What the task requires |
Lines in which "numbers" appears should be pulled from the data below.

Dataset excerpt |
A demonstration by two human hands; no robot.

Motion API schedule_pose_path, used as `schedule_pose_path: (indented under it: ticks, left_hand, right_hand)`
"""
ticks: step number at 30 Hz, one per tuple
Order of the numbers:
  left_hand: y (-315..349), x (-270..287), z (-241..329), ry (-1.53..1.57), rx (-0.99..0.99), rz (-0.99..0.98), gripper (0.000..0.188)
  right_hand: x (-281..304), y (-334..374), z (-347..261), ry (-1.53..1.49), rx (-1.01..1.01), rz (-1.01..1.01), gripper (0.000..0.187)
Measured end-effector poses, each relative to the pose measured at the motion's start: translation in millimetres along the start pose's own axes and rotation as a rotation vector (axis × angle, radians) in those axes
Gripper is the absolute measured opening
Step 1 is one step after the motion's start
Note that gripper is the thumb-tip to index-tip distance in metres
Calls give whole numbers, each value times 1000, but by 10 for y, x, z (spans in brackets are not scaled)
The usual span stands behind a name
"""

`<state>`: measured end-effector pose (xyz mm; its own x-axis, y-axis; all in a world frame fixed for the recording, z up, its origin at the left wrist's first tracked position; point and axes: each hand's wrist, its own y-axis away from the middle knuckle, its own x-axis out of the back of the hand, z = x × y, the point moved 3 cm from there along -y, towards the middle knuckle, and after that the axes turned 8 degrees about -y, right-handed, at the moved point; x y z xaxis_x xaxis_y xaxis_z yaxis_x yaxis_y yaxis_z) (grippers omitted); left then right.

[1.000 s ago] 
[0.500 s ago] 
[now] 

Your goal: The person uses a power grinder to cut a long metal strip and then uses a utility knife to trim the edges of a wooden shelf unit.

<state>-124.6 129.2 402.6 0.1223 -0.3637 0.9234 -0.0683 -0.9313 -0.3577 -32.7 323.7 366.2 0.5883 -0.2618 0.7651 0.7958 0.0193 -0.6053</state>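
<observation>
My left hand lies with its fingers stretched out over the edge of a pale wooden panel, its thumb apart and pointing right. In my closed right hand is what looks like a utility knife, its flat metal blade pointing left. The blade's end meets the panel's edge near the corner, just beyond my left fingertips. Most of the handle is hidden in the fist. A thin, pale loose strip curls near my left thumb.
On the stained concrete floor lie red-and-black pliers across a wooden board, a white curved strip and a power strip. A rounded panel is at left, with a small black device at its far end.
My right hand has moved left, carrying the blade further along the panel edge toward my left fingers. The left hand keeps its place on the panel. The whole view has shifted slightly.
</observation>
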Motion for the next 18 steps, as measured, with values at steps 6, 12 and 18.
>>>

Solution for this exercise |
Order of the numbers:
Calls give whole numbers, each value times 1000, but by 10 for y, x, z (spans in brackets are not scaled)

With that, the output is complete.